An employer may exclude certain job titles from participating in its 401(k) plan. For example, a 401(k) plan could be written to exclude all employees whose job title is “forklift operator” or “claims adjuster.” Such a categorical exclusion, without conditions, is permissible if the exclusion is not service-based (i.e., the categorical exclusion is based on job function or some other common denominator not tied to service). If the categorical exclusion is tied to service, such as with exclusions of seasonal or temporary employees, then the exclusion will generally not be permissible unless specific “fail-safe” language (explained below) is also included. This is because the IRS treats any exclusion tied to service as a “minimum service requirement,” and qualified plans are prohibited from excluding any employee who has completed a year of service.

If an exclusion could be considered a “minimum service requirement,” the plan must include fail-safe language that provides, at a minimum that, notwithstanding the exclusion:

  • Any employee in the excluded class who completes at least 1,000 hours of service in an eligibility computation period will be eligible to participate; and
  • Any employee in the excluded class who completes 500 hours during each of three consecutive 12-month periods will be eligible to make deferral contributions.

The fail-safe language prevents a plan from impermissibly excluding an employee who has completed a year of service.
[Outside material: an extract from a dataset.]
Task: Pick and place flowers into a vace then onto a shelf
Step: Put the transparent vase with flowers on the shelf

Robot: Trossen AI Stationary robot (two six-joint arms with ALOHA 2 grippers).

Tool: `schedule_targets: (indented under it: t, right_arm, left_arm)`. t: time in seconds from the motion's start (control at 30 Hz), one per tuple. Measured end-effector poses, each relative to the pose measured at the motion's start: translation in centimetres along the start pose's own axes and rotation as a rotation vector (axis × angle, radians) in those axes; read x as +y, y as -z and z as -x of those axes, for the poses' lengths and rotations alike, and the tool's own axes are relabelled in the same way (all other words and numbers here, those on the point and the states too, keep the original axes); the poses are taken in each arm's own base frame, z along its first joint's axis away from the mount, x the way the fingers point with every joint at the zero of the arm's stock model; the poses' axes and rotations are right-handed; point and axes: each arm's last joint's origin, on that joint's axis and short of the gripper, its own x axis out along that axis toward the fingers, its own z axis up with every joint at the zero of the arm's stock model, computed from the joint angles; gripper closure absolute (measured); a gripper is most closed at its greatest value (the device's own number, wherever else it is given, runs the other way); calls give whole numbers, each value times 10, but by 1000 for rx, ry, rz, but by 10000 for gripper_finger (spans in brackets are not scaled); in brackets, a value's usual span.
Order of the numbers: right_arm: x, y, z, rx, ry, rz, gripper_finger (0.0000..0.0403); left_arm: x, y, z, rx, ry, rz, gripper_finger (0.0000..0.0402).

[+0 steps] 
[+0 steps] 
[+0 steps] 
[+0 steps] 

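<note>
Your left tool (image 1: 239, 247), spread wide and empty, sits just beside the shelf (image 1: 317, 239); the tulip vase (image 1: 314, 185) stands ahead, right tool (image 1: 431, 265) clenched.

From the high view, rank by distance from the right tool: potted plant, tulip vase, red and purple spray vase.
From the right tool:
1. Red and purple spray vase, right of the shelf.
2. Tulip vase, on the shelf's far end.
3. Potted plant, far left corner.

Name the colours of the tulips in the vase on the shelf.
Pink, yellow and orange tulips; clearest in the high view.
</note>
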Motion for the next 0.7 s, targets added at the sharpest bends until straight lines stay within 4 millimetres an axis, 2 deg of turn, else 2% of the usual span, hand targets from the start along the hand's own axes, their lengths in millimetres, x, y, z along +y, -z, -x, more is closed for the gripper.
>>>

Whether a categorical exclusion of “interns” would be considered a service-based exclusion will depend on how interns are defined as a job category by the employer. For example, if the employer defines “interns” as employees who are expected to work a certain number of months or no more than a certain number of hours per week, then the IRS will consider an exclusion of interns to be a service-based exclusion (requiring the minimum fail-safe language). Even if the employer does not define the “intern” position in terms of service, the IRS may still consider the categorical exclusion of interns to be a disguised service-based exclusion if, in the context of the employer’s job classifications, there is not a denominator (such as a job function or location) that defines interns beyond service. If an employer is unsure whether the IRS would consider its intern classification to be service-based, the safest alternative is to include the fail-safe language.

Whether or not interns are excluded may also impact other areas of compliance for a plan, such as nondiscrimination and minimum coverage testing.

Employers should discuss with their legal counsel whether their definition of “interns” could be considered a service-based exclusion.